- _REQUIRED WORK_: Looking at the material below, work out how many of its lines hold the string "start". Give that figure alone.
= = =
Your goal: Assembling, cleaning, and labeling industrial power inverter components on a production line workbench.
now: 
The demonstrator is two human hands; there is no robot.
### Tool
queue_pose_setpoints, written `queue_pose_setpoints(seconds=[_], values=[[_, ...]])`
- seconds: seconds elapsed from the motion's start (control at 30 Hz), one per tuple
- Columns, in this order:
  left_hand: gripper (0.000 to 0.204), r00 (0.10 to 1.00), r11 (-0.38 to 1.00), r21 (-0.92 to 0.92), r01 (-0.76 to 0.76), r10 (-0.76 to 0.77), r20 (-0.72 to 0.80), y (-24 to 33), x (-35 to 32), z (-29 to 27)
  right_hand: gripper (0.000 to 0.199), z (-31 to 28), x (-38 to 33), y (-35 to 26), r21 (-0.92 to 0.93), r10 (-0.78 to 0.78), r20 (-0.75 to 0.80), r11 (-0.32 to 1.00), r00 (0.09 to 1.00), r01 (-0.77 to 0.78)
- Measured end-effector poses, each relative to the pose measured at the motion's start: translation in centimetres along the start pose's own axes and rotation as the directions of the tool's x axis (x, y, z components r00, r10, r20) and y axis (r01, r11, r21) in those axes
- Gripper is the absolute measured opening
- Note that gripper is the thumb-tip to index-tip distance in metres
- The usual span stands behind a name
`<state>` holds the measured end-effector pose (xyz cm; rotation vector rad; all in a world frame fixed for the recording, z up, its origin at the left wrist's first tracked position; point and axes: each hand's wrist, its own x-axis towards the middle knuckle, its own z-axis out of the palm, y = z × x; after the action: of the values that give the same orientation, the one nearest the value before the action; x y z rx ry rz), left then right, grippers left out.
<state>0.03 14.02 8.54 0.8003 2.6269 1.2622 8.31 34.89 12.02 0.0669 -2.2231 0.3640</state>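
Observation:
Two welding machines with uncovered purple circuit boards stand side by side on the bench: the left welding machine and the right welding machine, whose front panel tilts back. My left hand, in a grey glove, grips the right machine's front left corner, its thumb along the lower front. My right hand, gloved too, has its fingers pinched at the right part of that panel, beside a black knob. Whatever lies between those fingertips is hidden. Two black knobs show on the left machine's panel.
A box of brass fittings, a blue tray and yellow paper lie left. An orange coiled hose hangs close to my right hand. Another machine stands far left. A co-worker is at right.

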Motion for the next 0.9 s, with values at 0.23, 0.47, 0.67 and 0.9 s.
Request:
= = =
- _RESULT OF THE EXERCISE_: 2